### What you need to do
Output everything in the listing exactly.

------

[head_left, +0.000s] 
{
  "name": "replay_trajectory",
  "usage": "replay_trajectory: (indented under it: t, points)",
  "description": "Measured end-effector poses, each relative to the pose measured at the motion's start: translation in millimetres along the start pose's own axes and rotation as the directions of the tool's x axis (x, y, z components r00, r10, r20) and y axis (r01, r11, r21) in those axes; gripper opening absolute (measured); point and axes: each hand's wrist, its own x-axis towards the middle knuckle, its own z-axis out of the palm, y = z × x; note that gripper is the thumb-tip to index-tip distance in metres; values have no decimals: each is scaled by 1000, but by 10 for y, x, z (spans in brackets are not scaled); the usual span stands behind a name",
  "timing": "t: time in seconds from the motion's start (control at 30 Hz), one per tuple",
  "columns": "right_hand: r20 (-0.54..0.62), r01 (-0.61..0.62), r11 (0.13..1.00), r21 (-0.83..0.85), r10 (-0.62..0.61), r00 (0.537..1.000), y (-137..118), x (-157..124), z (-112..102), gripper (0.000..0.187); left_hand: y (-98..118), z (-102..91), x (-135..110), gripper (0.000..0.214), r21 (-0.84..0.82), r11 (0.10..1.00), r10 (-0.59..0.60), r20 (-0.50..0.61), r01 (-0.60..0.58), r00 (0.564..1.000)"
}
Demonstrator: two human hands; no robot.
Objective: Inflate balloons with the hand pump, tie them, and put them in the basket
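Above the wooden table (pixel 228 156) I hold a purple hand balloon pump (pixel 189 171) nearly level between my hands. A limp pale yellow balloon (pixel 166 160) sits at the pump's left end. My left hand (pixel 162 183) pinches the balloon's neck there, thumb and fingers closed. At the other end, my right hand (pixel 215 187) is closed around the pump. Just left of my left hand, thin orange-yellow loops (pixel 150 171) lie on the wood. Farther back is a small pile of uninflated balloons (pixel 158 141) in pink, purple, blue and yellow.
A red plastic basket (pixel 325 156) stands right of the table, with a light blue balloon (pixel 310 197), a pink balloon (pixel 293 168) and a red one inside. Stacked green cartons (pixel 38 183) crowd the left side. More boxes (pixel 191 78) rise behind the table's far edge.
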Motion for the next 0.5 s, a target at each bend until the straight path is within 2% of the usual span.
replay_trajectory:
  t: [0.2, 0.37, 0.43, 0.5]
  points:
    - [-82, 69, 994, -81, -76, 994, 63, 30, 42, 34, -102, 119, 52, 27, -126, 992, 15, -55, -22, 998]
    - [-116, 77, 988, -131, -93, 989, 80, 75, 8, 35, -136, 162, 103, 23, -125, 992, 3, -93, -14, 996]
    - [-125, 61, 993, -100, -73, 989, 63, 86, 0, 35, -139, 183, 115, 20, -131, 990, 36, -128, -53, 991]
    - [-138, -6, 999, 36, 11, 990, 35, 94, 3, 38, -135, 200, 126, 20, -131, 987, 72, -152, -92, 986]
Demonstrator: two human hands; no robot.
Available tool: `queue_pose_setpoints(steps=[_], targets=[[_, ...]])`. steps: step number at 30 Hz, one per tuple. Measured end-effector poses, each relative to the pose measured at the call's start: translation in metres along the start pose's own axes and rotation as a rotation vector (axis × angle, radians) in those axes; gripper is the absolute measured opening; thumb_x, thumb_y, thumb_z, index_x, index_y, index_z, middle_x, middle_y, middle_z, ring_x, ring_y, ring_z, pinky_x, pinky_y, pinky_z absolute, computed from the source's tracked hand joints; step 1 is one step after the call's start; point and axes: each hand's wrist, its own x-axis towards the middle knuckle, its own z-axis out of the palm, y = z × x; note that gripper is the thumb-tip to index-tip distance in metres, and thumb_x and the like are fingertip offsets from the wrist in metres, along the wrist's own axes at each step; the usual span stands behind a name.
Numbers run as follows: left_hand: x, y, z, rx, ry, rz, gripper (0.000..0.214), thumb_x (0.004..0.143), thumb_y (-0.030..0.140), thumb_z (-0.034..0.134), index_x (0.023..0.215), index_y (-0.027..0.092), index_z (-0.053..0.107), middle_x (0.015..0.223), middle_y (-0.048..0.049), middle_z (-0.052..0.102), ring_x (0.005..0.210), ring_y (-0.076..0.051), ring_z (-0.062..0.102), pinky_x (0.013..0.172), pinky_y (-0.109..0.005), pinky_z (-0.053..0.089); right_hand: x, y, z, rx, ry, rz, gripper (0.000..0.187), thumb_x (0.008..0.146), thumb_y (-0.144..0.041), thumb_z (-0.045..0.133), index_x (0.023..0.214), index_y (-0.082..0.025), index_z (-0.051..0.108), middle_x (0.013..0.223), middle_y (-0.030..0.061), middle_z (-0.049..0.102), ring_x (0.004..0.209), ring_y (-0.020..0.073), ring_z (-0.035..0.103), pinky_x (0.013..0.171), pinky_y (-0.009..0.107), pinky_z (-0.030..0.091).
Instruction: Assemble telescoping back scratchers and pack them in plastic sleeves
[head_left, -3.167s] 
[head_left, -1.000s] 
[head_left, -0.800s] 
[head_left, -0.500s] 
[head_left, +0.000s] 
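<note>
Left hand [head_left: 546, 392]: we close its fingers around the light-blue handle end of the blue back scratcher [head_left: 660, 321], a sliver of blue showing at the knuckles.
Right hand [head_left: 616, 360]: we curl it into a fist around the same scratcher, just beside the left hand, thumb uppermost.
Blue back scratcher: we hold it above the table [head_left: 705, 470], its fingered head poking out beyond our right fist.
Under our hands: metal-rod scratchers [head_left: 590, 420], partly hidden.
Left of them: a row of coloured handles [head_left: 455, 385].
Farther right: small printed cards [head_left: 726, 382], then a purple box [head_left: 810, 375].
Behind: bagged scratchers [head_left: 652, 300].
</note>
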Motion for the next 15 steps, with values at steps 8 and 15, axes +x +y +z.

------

### Task response
[head_left, +0.000s] 
{
  "name": "replay_trajectory",
  "usage": "replay_trajectory: (indented under it: t, points)",
  "description": "Measured end-effector poses, each relative to the pose measured at the motion's start: translation in millimetres along the start pose's own axes and rotation as the directions of the tool's x axis (x, y, z components r00, r10, r20) and y axis (r01, r11, r21) in those axes; gripper opening absolute (measured); point and axes: each hand's wrist, its own x-axis towards the middle knuckle, its own z-axis out of the palm, y = z × x; note that gripper is the thumb-tip to index-tip distance in metres; values have no decimals: each is scaled by 1000, but by 10 for y, x, z (spans in brackets are not scaled); the usual span stands behind a name",
  "timing": "t: time in seconds from the motion's start (control at 30 Hz), one per tuple",
  "columns": "right_hand: r20 (-0.54..0.62), r01 (-0.61..0.62), r11 (0.13..1.00), r21 (-0.83..0.85), r10 (-0.62..0.61), r00 (0.537..1.000), y (-137..118), x (-157..124), z (-112..102), gripper (0.000..0.187); left_hand: y (-98..118), z (-102..91), x (-135..110), gripper (0.000..0.214), r21 (-0.84..0.82), r11 (0.10..1.00), r10 (-0.59..0.60), r20 (-0.50..0.61), r01 (-0.60..0.58), r00 (0.564..1.000)"
}
Demonstrator: two human hands; no robot.
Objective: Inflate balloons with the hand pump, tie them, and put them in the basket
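Above the wooden table (pixel 228 156) I hold a purple hand balloon pump (pixel 189 171) nearly level between my hands. A limp pale yellow balloon (pixel 166 160) sits at the pump's left end. My left hand (pixel 162 183) pinches the balloon's neck there, thumb and fingers closed. At the other end, my right hand (pixel 215 187) is closed around the pump. Just left of my left hand, thin orange-yellow loops (pixel 150 171) lie on the wood. Farther back is a small pile of uninflated balloons (pixel 158 141) in pink, purple, blue and yellow.
A red plastic basket (pixel 325 156) stands right of the table, with a light blue balloon (pixel 310 197), a pink balloon (pixel 293 168) and a red one inside. Stacked green cartons (pixel 38 183) crowd the left side. More boxes (pixel 191 78) rise behind the table's far edge.
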Motion for the next 0.5 s, a target at each bend until the straight path is within 2% of the usual span.
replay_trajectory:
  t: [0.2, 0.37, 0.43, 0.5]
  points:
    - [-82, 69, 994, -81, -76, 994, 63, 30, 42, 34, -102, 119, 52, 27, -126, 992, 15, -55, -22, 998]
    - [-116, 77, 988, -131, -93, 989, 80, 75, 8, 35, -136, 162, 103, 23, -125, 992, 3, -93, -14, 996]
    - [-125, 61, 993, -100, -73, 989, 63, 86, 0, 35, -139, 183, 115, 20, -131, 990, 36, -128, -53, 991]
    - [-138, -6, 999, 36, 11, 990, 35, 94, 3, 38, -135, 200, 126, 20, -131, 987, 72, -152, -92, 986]
Demonstrator: two human hands; no robot.
Available tool: `queue_pose_setpoints(steps=[_], targets=[[_, ...]])`. steps: step number at 30 Hz, one per tuple. Measured end-effector poses, each relative to the pose measured at the call's start: translation in metres along the start pose's own axes and rotation as a rotation vector (axis × angle, radians) in those axes; gripper is the absolute measured opening; thumb_x, thumb_y, thumb_z, index_x, index_y, index_z, middle_x, middle_y, middle_z, ring_x, ring_y, ring_z, pinky_x, pinky_y, pinky_z absolute, computed from the source's tracked hand joints; step 1 is one step after the call's start; point and axes: each hand's wrist, its own x-axis towards the middle knuckle, its own z-axis out of the palm, y = z × x; note that gripper is the thumb-tip to index-tip distance in metres, and thumb_x and the like are fingertip offsets from the wrist in metres, along the wrist's own axes at each step; the usual span stands behind a name.
Numbers run as follows: left_hand: x, y, z, rx, ry, rz, gripper (0.000..0.214), thumb_x (0.004..0.143), thumb_y (-0.030..0.140), thumb_z (-0.034..0.134), index_x (0.023..0.215), index_y (-0.027..0.092), index_z (-0.053..0.107), middle_x (0.015..0.223), middle_y (-0.048..0.049), middle_z (-0.052..0.102), ring_x (0.005..0.210), ring_y (-0.076..0.051), ring_z (-0.062..0.102), pinky_x (0.013..0.172), pinky_y (-0.109..0.005), pinky_z (-0.053..0.089); right_hand: x, y, z, rx, ry, rz, gripper (0.000..0.187), thumb_x (0.008..0.146), thumb_y (-0.144..0.041), thumb_z (-0.045..0.133), index_x (0.023..0.214), index_y (-0.082..0.025), index_z (-0.051..0.108), middle_x (0.013..0.223), middle_y (-0.030..0.061), middle_z (-0.049..0.102), ring_x (0.004..0.209), ring_y (-0.020..0.073), ring_z (-0.035..0.103), pinky_x (0.013..0.171), pinky_y (-0.009..0.107), pinky_z (-0.030..0.091).
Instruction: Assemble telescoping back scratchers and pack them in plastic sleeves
[head_left, -3.167s] 
[head_left, -1.000s] 
[head_left, -0.800s] 
[head_left, -0.500s] 
[head_left, +0.000s] 
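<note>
Left hand [head_left: 546, 392]: we close its fingers around the light-blue handle end of the blue back scratcher [head_left: 660, 321], a sliver of blue showing at the knuckles.
Right hand [head_left: 616, 360]: we curl it into a fist around the same scratcher, just beside the left hand, thumb uppermost.
Blue back scratcher: we hold it above the table [head_left: 705, 470], its fingered head poking out beyond our right fist.
Under our hands: metal-rod scratchers [head_left: 590, 420], partly hidden.
Left of them: a row of coloured handles [head_left: 455, 385].
Farther right: small printed cards [head_left: 726, 382], then a purple box [head_left: 810, 375].
Behind: bagged scratchers [head_left: 652, 300].
</note>
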Motion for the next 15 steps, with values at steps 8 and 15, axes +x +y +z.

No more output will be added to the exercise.